The other night we were working through a chapter together and read the story of the prodigal son. "Oh, I LOVE this one." he said, and I agreed. We laughed, remembering how his Religious Ed class last year acted it out and had so much fun taking turns being each character in the story. Their little play was in a way a metaphor for life: we might all take turns being each of those roles at some point on our journey, right? Then we got to a new section: "Mistakes are not sins." Daniel started reading out loud and by the time he finished the section I was holding back tears. He was ready to move on to the next page, but I stopped him. I was feeling majorly convicted.

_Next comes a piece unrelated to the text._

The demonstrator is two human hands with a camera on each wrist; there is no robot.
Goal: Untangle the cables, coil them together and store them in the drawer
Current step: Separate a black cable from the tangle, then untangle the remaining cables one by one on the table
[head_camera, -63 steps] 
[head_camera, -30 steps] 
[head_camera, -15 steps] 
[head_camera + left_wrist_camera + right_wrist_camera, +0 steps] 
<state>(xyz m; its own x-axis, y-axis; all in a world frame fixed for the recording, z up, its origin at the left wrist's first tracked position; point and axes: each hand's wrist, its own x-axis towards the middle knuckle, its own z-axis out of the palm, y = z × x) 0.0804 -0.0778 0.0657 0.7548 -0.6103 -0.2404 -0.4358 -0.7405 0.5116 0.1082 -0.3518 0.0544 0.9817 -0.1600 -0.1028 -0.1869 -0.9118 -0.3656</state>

I bit my lip.
"Daniel," I said. "I need to apologize to you."
He looked at me with some concern.
"D," I said, a tear running down my face. "I just realized that sometimes I get angry at you when you make mistakes. That's not fair. Mistakes are not sins. Mistakes are how we learn."
"It's really OK, Mommy."
"No, Daniel, it's not OK," I said, still crying. "That is not good of me. You need to make mistakes. We all make mistakes. I am sorry. I am so sorry I haven't been a good mommy to you."
I started to sob.
Daniel started to get desperate.
"MOMMY!!!!" he crawled into my lap and put his arms around me. "You are a good mommy! Stop crying! It's OK! It's OK! I'm OK! I love you and I think you are a good mommy."
He cuddled his head under my chin.
"Will you forgive me, Daniel?"
"Yes, Mommy, just PLEASE stop crying."
"OK" I grinned sheepishly and wiped my tears. He shot me a concerned look as he turned the page, but I pulled myself together and we moved on.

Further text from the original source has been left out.